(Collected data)
=== Section Start ===

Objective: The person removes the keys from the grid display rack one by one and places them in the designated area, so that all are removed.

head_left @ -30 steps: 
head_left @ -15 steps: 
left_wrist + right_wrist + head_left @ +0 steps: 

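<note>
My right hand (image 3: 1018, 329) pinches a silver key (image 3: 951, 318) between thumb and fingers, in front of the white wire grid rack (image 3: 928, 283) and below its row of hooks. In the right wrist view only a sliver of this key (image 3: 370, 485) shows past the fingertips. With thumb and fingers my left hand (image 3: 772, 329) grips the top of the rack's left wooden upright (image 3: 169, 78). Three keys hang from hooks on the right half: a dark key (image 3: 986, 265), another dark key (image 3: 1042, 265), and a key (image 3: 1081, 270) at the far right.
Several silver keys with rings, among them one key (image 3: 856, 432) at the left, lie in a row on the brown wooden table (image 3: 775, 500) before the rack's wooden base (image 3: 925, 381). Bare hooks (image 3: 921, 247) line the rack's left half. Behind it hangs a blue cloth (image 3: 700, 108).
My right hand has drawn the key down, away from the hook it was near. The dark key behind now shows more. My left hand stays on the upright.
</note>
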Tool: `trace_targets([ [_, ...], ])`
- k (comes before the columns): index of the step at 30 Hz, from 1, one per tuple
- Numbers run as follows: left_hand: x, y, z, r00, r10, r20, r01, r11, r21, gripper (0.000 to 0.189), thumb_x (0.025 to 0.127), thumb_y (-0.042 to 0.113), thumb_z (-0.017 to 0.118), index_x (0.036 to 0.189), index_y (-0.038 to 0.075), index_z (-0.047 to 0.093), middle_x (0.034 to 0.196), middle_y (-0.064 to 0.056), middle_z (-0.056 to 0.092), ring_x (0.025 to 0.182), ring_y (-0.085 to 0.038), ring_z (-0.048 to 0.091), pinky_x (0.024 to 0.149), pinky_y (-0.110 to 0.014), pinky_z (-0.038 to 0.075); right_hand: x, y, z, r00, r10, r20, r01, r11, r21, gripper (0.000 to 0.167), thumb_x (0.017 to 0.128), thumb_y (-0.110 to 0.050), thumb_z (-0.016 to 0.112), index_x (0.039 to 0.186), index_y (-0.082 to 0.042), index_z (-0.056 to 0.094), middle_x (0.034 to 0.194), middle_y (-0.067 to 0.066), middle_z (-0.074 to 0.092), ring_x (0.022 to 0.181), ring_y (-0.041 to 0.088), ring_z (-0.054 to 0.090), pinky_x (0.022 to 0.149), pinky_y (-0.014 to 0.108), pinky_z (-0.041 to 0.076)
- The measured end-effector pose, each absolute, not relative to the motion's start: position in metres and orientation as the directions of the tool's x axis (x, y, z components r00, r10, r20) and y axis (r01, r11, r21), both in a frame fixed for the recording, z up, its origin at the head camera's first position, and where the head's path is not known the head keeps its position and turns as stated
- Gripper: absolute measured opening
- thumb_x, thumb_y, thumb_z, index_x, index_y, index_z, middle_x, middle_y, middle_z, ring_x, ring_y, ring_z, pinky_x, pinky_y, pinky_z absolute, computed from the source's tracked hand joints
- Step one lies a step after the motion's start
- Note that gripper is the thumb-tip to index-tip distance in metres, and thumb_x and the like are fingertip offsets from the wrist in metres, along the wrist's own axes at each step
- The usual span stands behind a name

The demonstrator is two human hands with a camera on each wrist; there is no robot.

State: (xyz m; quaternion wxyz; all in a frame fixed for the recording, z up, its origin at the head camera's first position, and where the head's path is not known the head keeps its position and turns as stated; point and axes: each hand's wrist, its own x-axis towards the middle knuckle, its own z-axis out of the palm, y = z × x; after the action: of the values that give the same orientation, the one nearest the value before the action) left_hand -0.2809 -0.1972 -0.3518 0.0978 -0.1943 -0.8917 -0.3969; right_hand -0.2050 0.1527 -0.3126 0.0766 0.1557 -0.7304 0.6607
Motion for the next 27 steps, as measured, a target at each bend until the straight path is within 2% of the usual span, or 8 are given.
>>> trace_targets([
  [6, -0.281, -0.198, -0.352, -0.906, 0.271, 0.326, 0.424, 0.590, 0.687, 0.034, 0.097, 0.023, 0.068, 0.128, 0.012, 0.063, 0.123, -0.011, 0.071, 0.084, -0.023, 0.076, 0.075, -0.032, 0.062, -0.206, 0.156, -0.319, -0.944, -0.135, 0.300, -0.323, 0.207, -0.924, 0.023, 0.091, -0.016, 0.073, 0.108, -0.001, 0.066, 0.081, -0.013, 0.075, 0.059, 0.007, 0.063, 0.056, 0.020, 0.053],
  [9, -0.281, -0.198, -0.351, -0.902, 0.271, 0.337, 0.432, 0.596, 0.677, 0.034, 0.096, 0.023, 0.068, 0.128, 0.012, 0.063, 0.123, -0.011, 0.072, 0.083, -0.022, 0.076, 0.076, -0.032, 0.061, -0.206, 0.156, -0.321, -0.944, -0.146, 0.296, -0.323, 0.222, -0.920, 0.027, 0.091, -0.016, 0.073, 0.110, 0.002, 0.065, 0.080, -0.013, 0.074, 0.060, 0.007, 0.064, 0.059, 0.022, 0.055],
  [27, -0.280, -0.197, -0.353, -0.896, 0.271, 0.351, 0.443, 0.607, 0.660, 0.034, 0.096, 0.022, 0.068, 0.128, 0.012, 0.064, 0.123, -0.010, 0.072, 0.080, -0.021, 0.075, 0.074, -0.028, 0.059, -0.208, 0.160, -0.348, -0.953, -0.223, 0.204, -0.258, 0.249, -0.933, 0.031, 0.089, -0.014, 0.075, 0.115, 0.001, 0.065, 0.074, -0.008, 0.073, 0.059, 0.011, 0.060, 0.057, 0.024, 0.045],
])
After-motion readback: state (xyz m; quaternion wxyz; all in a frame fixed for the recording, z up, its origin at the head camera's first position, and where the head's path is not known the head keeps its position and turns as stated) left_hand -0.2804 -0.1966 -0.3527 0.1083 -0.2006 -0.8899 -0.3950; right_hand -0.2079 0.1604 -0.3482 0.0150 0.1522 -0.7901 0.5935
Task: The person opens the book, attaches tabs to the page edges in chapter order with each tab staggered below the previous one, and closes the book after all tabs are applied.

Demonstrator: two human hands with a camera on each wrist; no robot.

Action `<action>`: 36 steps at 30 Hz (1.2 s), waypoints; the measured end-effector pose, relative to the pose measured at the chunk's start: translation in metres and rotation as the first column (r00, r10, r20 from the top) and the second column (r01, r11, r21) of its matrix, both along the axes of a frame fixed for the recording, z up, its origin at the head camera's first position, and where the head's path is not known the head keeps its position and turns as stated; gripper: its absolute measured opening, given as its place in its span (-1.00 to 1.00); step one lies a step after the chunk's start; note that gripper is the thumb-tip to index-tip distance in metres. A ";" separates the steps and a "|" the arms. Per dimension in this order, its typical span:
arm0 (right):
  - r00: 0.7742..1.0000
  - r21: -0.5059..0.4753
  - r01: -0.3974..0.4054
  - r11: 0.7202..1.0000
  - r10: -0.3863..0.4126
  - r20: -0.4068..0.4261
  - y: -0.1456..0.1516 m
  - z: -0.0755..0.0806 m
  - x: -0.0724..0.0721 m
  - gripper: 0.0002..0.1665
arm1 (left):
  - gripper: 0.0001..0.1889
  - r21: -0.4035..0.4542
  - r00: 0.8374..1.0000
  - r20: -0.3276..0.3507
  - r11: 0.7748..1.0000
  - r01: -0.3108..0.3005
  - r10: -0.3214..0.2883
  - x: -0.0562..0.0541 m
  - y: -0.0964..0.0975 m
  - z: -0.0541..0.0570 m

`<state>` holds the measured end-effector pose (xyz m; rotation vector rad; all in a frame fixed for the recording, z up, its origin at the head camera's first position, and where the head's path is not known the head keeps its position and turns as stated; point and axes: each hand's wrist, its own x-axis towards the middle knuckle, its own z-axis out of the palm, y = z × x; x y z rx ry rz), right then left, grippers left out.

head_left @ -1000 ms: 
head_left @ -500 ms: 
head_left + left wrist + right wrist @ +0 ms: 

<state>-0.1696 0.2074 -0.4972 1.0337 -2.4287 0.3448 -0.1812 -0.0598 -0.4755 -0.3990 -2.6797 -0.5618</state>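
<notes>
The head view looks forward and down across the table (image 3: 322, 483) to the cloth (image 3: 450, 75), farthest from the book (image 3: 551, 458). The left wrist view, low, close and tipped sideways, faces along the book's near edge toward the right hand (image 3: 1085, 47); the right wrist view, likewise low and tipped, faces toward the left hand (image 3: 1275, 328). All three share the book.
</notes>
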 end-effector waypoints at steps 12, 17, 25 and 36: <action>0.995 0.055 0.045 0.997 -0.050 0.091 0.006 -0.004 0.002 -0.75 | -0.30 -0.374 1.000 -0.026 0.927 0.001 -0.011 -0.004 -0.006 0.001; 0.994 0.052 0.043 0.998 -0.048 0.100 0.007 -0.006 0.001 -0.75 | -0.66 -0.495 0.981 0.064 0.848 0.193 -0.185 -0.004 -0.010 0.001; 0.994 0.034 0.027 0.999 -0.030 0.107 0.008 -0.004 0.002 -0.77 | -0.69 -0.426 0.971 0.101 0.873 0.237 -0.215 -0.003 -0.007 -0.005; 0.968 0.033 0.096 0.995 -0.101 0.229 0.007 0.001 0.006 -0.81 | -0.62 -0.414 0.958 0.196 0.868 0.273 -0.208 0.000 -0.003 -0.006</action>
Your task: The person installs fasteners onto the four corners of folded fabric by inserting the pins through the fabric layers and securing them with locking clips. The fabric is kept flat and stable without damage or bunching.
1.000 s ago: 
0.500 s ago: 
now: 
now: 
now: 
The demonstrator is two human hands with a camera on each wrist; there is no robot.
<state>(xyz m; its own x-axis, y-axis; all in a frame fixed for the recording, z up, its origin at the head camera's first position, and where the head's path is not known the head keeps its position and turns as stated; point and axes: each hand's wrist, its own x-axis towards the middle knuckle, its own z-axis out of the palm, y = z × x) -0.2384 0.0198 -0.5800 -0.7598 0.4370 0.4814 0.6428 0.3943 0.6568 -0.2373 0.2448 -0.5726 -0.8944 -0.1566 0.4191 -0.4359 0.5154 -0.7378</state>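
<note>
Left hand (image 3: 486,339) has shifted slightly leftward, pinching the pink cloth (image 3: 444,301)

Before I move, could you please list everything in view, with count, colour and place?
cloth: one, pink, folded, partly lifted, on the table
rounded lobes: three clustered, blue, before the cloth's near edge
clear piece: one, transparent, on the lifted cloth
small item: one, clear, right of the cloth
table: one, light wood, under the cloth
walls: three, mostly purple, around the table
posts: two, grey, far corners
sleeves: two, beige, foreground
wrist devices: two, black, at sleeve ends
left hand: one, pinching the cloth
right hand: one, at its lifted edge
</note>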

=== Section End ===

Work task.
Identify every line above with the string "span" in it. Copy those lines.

Answer section.
- The usual span stands behind a name
Motion for the next 27 steps, as measured, a target at each bend until the straight path is within 2% of the usual span, or 8 are given.
Action `<action>`: 36 steps at 30 Hz (1.2 s), waypoints; the measured end-effector pose, relative to the pose measured at the chunk's start: translation in metres and rotation as the first column (r00, r10, r20 from the top) and the second column (r01, r11, r21) of its matrix, both along the axes of a frame fixed for the recording, z up, its origin at the head camera's first position, and where the head's path is not known the head keeps its position and turns as stated; gripper: its absolute measured opening, given as its place in its span (-1.00 to 1.00); step one lies a step after the chunk's start; note that gripper is the thumb-tip to index-tip distance in metres. A ";" separates the steps and a "|" the arms. Per dimension in this order, its typical span:

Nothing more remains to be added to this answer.